# 3 Memberships available-Middle GA 938 Acres



## Hogguide (Apr 15, 2006)

3 Memberships available-Middle GA 938 Acres
(Maybe able to stretch to 4 people but unsure of that)

Only 3 members will be allowed on this lease. (3 Total)
 Macon GA area. Land consists of 200 acres of cotton fields. (Yes, deer do eat the leaves off of the cotton.) Cotton is the only thing that can be grown without the Hogs eating the fields. Remainder of the land is 15+ year old pines that have been thinned (every 5 th row) and burnt this year.
About 1/2 of the land is Old Growth Natural Swamp that has never been cut. There is a good road system and a couple of 4 wheeler bridges to gain access to the swamp. 
There is a place for a camper, electricity, water and an outhouse. (An old timey one with the quarter moon cut in the door).

This will be a lease from Opening day of deer season (rifle& muzzleloader) until the deer season goes out on Jan 15. No Bow hunting will be allowed, no turkey hunting.

This land is QDM and has been intensively managed for such. 130-140 class deer have been taken off the property including a nice one last year.

There are More than 50 deer stands on the property that are hunt able. 8-10 of them already have permanent Handing deer feeders with pole and concrete bases.
These are maintained year around. 

No limit on the hogs.

Landowner will provide and plant 12-15 food plots that range from 1-2 acres up to about 5 acres.

Pull in your camper, this is a ready to hunt lease. This is a working farm less than 1/2 mile from the Ocmulgee River about 10 miles from Macon GA.

This is some of the finest property available in the middle GA area. It is just south (1 mile) of the Bond Swamp National Wildlife Refuge (part of the Piedmont)

This has just become available and will not last long.

$7000.00 for 900 acres.

There are an abundance of hogs and deer on this area.
More info:

hogguide@bellsouth.net or 478.256.3448 Cell.

Thanks for looking.
Hogguide


----------



## Bowhunter24 (Apr 15, 2006)

Why isnt there any bow hunting allowed, that is the actuall opening day of deer season??


----------



## Darkhorse (Apr 15, 2006)

Do I read this right? 3 members on 938 acres for $7,000. for 4 months.

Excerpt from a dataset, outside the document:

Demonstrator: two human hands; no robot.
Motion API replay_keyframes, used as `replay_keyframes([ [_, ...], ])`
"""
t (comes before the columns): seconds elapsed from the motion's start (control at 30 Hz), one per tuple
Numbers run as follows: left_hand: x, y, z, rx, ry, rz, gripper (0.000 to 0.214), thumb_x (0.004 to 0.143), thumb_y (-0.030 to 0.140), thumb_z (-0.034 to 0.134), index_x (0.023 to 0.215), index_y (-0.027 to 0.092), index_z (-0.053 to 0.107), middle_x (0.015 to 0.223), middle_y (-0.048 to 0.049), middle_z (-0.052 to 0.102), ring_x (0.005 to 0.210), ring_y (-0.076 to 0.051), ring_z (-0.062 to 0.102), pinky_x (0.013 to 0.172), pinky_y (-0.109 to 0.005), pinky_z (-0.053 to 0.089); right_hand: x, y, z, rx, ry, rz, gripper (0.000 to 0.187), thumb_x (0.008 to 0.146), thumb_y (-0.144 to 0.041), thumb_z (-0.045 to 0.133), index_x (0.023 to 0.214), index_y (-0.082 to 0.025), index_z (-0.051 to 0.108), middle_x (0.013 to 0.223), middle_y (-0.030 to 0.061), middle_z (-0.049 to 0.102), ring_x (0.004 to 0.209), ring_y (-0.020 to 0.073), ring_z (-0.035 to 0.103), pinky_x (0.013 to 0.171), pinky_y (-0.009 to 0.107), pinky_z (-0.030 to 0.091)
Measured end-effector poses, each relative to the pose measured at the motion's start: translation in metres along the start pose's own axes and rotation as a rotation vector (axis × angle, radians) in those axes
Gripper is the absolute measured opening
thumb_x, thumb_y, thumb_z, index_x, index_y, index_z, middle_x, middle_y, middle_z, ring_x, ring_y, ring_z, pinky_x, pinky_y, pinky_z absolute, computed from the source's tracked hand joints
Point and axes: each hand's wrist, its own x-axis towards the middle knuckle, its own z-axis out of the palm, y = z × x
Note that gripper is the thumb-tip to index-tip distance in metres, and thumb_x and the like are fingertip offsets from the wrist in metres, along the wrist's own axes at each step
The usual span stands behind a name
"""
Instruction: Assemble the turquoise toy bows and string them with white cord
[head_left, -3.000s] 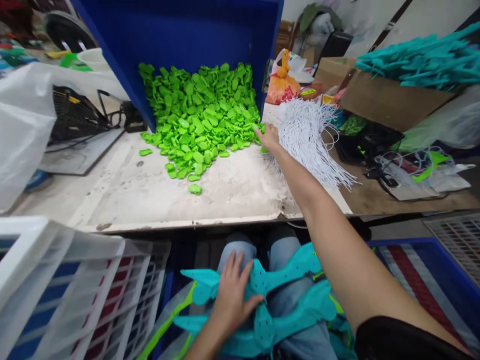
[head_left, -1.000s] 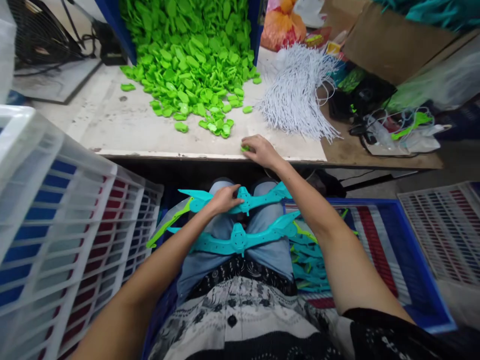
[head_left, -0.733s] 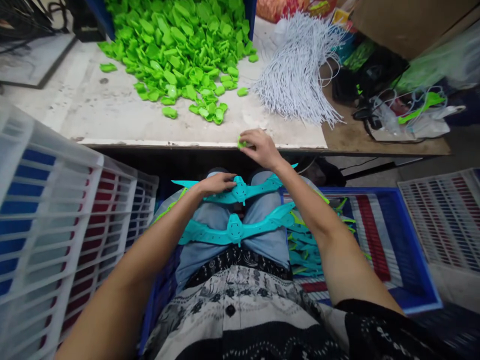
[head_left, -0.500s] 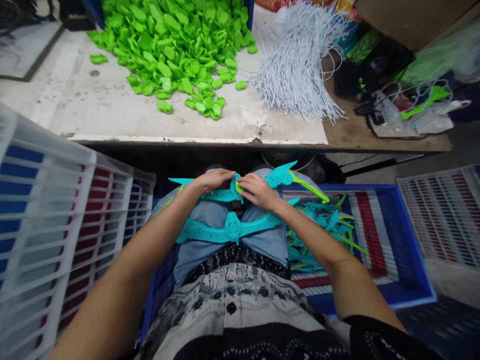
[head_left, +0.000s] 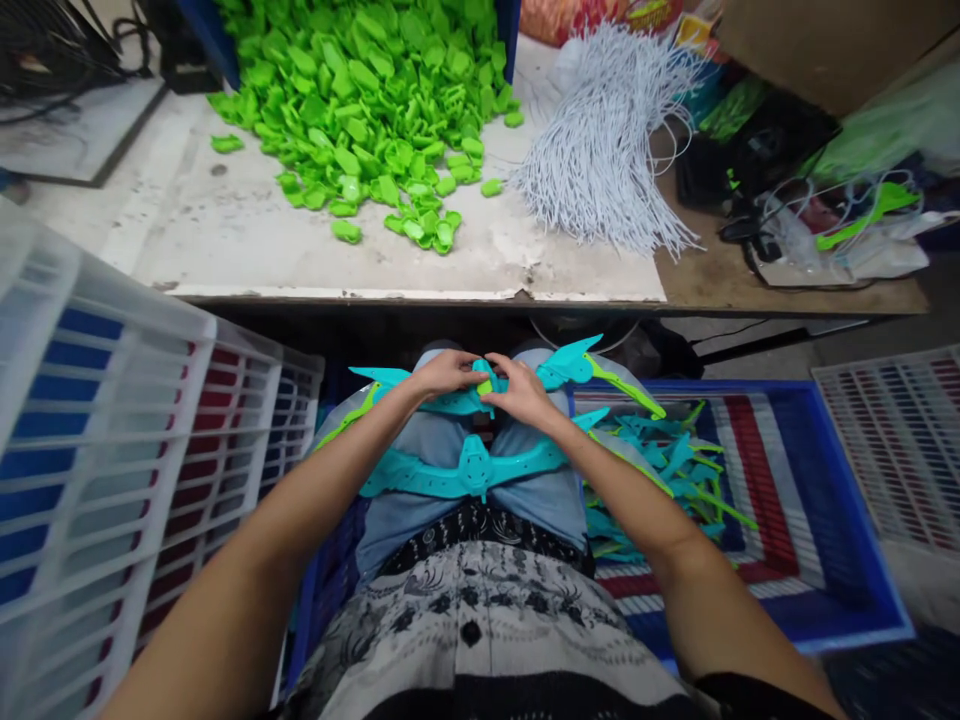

That comes up to $2,333. per hunter.
On property that allows no bowhunting or turkey hunting and is populated by 130 to 140 class bucks?


----------



## Hogguide (Apr 16, 2006)

Bowhunter24 said:
			
		

> Why isnt there any bow hunting allowed, that is the actuall opening day of deer season??



Land owner does not want any bow hunters this year.
Wants the deer to not be pressured prior to opening day of gun season.
HG


----------



## Hogguide (Apr 16, 2006)

Darkhorse said:
			
		

> Do I read this right? 3 members on 938 acres for $7,000. for 4 months. That comes up to $2,333. per hunter.
> On property that allows no bowhunting or turkey hunting and is populated by 130 to 140 class bucks?



Yes, you read it right. Only 3 members. Maybe able to stretch it to 4 but I will not know if that is possible to next week.
$7500.00 comes to $7.99 per acre. 
There are more than 150 sawtooth oaks that have been planted for the last 20 years that are fertilized each year. This has just recently been done. Food plots are planted and maintained by the land owner.
This is a ready to hunt lease. It is steep per person BUT, it will NOT be crowded, you will have over 330 acres per person.
Once you look at theis property, you will be in love with it.
HG


----------



## Bowhunter24 (Apr 16, 2006)

I like the idea of 330 acres a person, but dont like the idea of no bowhunting, my question is if i am leaseing the property just me and 2 other friends, why should the landowner be concerned if im pressuring the deer, which it would be very hard to do with only 3 bowhunters, unless, the landowner himself plans to hunt when im not there???


----------



## Hogguide (Apr 20, 2006)

Still available


----------



## Hogguide (Apr 22, 2006)

Still have a couple of openings.
HG


----------



## Eagle Eye II (Apr 26, 2006)

*Would be interested..except*

no bowhunters allowed!!!!!

Best of luck this deer season.


----------



## Just 1 More (Apr 26, 2006)

Bowhunter24 said:
			
		

> unless, the landowner himself plans to hunt when im not there???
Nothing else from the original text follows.